Gefangen in Afrika: Roman nach einer wahren Geschichte (German Edition)
1
Nebenan wurde das Bett frisch bezogen. Ich hörte das gestärkte Laken knistern, als es von fachkundigen Frauenhänden glatt gestrichen wurde. Neugierig schielte ich um die Ecke: Flinke, geübte Finger schlugen es um die Matratze.
»Na, Frau Wolf? Wollen Sie mir helfen?«
Frau Ursula, die nette Hausbesorgerin, schaute sich schelmisch nach mir um.
»Ja, gern!« Unauffällig ließ ich die Zigarettenschachtel in meiner Hosentasche verschwinden und streckte schon die Hände aus.
»Aber nicht doch!« Frau Ursula grinste über das ganze Gesicht. »Sie sind doch zur Erholung da und nicht zum Arbeiten!«
»Aber das bisschen Bettenbeziehen … « Ich spürte, wie ich rot wurde, weil ich auf sie hereingefallen war.
»Frau Wölfchen, Frau Wölfchen!« Ursula stemmte die Hände in die Hüften und schüttelte tadelnd den Kopf. »Jetzt sind Sie gerade mal zwei Wochen hier und haben höchstens ein Pfund zugenommen. Der Chefarzt reißt mir den Kopf ab, wenn ich Sie hier arbeiten lasse!«
Gegen die robuste Hausbesorgerin kam ich mir klein und winzig vor. Sie wog mindestens doppelt so viel wie ich.
»Wer … ähm … ich meine, welche neue Patientin kommt denn hier rein?« Ich sah mich neugierig nach einem neuen Namensschild um.

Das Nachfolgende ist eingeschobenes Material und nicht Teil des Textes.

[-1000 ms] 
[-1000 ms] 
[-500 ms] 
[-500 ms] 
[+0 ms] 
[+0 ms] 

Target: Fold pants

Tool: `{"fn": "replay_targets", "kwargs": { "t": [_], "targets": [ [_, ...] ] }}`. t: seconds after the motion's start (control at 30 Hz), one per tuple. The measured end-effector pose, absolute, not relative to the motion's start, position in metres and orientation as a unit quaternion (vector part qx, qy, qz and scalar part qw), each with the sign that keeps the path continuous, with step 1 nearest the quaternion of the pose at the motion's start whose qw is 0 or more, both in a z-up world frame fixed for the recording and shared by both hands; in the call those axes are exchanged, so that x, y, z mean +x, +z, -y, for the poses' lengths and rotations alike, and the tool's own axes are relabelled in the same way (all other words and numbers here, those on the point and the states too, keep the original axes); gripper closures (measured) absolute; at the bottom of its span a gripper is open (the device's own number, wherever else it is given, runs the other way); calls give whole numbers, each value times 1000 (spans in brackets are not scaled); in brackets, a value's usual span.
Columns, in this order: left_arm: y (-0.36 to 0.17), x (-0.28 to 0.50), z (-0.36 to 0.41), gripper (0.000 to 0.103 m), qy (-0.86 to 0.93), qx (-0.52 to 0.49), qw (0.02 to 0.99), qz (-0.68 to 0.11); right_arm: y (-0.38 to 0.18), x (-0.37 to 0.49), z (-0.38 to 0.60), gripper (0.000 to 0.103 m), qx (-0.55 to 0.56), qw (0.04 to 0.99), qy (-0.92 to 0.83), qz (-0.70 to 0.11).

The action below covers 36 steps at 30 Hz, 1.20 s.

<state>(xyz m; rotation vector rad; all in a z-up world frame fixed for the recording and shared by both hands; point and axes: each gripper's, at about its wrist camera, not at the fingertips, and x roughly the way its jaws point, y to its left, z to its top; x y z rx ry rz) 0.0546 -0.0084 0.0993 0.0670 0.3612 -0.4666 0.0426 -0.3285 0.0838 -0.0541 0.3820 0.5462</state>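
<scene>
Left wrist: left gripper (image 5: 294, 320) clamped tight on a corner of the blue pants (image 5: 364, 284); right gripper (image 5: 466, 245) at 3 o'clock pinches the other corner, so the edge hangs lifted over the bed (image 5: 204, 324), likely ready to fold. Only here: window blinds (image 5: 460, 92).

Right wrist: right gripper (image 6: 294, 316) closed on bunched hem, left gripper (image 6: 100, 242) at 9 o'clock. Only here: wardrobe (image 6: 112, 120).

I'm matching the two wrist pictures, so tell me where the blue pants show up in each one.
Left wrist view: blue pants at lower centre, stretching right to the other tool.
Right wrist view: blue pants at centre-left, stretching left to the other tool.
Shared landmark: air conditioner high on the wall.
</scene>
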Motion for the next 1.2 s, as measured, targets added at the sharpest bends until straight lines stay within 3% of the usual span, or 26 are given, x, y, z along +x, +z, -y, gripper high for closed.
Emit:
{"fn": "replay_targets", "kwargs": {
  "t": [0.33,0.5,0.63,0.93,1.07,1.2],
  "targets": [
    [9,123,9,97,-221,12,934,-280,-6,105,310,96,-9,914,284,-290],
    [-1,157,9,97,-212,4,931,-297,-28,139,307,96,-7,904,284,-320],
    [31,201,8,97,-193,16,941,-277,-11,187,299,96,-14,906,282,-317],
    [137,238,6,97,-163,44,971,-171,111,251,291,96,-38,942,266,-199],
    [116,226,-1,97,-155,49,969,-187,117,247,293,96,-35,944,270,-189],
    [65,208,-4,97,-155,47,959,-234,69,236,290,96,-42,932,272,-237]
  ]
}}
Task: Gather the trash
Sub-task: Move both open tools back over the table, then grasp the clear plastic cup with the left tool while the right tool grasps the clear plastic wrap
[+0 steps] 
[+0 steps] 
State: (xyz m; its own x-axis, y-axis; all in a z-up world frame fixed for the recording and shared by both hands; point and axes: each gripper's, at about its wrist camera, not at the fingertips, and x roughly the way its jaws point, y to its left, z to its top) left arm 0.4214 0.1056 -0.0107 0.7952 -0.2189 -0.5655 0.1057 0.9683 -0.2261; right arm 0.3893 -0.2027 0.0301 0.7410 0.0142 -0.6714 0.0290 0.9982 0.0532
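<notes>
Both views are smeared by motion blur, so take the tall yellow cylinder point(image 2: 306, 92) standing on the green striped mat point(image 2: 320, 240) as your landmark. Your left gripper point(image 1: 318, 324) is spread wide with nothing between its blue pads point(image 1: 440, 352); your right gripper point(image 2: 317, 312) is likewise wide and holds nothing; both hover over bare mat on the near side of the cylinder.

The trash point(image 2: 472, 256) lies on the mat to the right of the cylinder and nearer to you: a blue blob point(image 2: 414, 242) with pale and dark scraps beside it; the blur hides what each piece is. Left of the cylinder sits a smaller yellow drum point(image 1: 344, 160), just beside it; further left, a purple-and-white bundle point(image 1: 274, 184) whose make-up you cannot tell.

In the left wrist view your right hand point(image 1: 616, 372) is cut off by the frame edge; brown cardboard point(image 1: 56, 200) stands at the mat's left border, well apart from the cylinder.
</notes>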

»Keine Ahnung«, sagte Frau Ursula und schüttelte energisch die Kissen auf. »Ich bin ja nur fürs Grobe da! Eure Seelenklempner wissen da sicher mehr!«
»J. Bruns«, las ich. Bis heute Morgen hatte Lilli Jacob hier gewohnt, eine lustige dunkelhaarige Frau in meinem Alter, mit der ich viel Spaß gehabt hatte. Obwohl wir Ende vierzig waren, hatten wir uns gefühlt wie im Mädcheninternat, wenn wir nach dem Lichtlöschen am Abend noch in die Raucherecke geschlüpft waren und im Morgenrock halbe Nächte verquasselt hatten. Hier im Rehazentrum wurden müde Krieger wieder aufgepäppelt, gestrandete Fische wieder ins Leben spendende Nass zurückgeworfen und traumatisierte Seelen getröstet. Meine Kurfreundin Lilli war erst vor einer Stunde als »gesund und normalgewichtig« entlassen worden. Natürlich hatten wir uns versprochen, in Kontakt zu bleiben, aber eine merkwürdige Leere, ein Sehnen nach Zweisamkeit hatten von mir Besitz ergriffen. Hier stand ich nun mutterseelenallein und hatte noch mindestens acht Kurwochen vor mir. Draußen war es kalt und grau, der dichte Tannenwald voll ungeschmückter Weihnachtsbäume wiegte sich tapfer im Dezemberwind. Diesmal würde ich Weihnachten nicht bei meinen Söhnen verbringen, und das brach mir fast das Herz. Professor Lenz hatte mir ein »Erschöpfungssyndrom« bescheinigt, das mit Unterernährung, Schlaflosigkeit, Panikattacken und nervöser Unruhe einherging. Wir schrieben das Jahr1987 , und ich stand mit achtundvierzig rechnerisch in der Mitte meines Lebens, war aber körperlich und seelisch bereits komplett am Ende. Mein Blick irrte durch das leere Zimmer, glitt über die blank gewienerten Fußböden, das Waschbecken, das noch keine Spuren menschlicher Anwesenheit aufwies, den Schrank mit den fünf Holzbügeln, an denen noch keine Kleider hingen, und das Nachtkästchen, auf dem kein Schmöker mit Eselsohren lag. Lilli und ich hatten uns unsere Bücher ausgeliehen und uns im Wintergarten der Kurklinik oft gegenseitig unsere Lieblingsstellen vorgelesen. Wir hatten unsere Ängste und Sorgen miteinander geteilt und am Ende meist zusammen gelacht. Wir kannten alle unsere Geheimnisse und waren dicke Freundinnen geworden. Hoffentlich würde »J. Bruns« keine moralinsaure alte Jungfer mit einem nervösen Magenleiden sein, die humorlos auf ihre Mittagsruhe pochte und abends genervt an die Wand klopfte, wenn ich meine Lieblingsmusik hörte. In den vier Wochen, die ich nun hier war, hatte ich zum ersten Mal seit Langem so etwas wie Leichtigkeit und Übermut gefühlt, so ein Prickeln, als könnte das Leben doch noch die ein oder andere schöne Überraschung für mich bereithalten.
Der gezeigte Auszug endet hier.